## EXERCISE DATA
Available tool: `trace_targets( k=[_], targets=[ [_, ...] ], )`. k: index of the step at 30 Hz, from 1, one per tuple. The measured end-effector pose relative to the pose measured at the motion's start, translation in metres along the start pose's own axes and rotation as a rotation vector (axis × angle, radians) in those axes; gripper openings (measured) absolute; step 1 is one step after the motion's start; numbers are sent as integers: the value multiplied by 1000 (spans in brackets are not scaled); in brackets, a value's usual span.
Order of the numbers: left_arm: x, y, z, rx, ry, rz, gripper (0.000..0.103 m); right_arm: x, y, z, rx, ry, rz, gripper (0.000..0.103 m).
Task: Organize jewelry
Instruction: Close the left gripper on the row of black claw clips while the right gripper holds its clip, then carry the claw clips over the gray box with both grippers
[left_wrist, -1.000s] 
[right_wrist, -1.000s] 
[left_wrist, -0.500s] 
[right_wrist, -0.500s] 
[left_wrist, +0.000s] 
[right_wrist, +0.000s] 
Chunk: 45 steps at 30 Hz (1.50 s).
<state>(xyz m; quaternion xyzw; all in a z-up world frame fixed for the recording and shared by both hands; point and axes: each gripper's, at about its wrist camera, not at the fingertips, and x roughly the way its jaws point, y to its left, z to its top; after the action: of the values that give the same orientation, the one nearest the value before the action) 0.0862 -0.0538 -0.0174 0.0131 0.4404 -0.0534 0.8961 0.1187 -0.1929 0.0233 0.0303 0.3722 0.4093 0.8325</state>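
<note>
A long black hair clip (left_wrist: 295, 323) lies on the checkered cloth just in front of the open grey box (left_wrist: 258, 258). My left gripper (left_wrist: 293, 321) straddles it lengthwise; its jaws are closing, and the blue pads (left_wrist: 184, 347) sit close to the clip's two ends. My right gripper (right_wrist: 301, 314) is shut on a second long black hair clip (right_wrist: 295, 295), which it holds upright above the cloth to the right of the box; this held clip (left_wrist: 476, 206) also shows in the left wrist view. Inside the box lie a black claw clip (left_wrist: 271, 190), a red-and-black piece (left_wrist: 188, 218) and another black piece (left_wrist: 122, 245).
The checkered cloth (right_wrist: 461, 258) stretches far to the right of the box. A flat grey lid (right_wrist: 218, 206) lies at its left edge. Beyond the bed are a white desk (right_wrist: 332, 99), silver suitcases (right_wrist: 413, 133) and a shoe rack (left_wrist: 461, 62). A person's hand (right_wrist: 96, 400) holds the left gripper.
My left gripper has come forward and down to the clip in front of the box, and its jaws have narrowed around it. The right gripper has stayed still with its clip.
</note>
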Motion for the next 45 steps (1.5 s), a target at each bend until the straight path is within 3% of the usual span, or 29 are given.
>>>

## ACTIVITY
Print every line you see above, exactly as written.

## WORKED SOLUTION
Available tool: `trace_targets( k=[_], targets=[ [_, ...] ], )`. k: index of the step at 30 Hz, from 1, one per tuple. The measured end-effector pose relative to the pose measured at the motion's start, translation in metres along the start pose's own axes and rotation as a rotation vector (axis × angle, radians) in those axes; gripper openings (measured) absolute; step 1 is one step after the motion's start; numbers are sent as integers: the value multiplied by 1000 (spans in brackets are not scaled); in brackets, a value's usual span.
Order of the numbers: left_arm: x, y, z, rx, ry, rz, gripper (0.000..0.103 m); right_arm: x, y, z, rx, ry, rz, gripper (0.000..0.103 m).
Task: Organize jewelry
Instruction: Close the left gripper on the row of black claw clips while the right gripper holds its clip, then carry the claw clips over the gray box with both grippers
[left_wrist, -1.000s] 
[right_wrist, -1.000s] 
[left_wrist, -0.500s] 
[right_wrist, -0.500s] 
[left_wrist, +0.000s] 
[right_wrist, +0.000s] 
Chunk: 45 steps at 30 Hz (1.50 s).
<state>(xyz m; quaternion xyzw; all in a z-up world frame fixed for the recording and shared by both hands; point and axes: each gripper's, at about its wrist camera, not at the fingertips, and x roughly the way its jaws point, y to its left, z to its top; after the action: of the values that give the same orientation, the one nearest the value before the action) 0.0862 -0.0538 -0.0174 0.0131 0.4404 -0.0534 0.8961 0.1187 -0.1929 0.0233 0.0303 0.3722 0.4093 0.8325</state>
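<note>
A long black hair clip (left_wrist: 295, 323) lies on the checkered cloth just in front of the open grey box (left_wrist: 258, 258). My left gripper (left_wrist: 293, 321) straddles it lengthwise; its jaws are closing, and the blue pads (left_wrist: 184, 347) sit close to the clip's two ends. My right gripper (right_wrist: 301, 314) is shut on a second long black hair clip (right_wrist: 295, 295), which it holds upright above the cloth to the right of the box; this held clip (left_wrist: 476, 206) also shows in the left wrist view. Inside the box lie a black claw clip (left_wrist: 271, 190), a red-and-black piece (left_wrist: 188, 218) and another black piece (left_wrist: 122, 245).
The checkered cloth (right_wrist: 461, 258) stretches far to the right of the box. A flat grey lid (right_wrist: 218, 206) lies at its left edge. Beyond the bed are a white desk (right_wrist: 332, 99), silver suitcases (right_wrist: 413, 133) and a shoe rack (left_wrist: 461, 62). A person's hand (right_wrist: 96, 400) holds the left gripper.
My left gripper has come forward and down to the clip in front of the box, and its jaws have narrowed around it. The right gripper has stayed still with its clip.
</note>
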Motion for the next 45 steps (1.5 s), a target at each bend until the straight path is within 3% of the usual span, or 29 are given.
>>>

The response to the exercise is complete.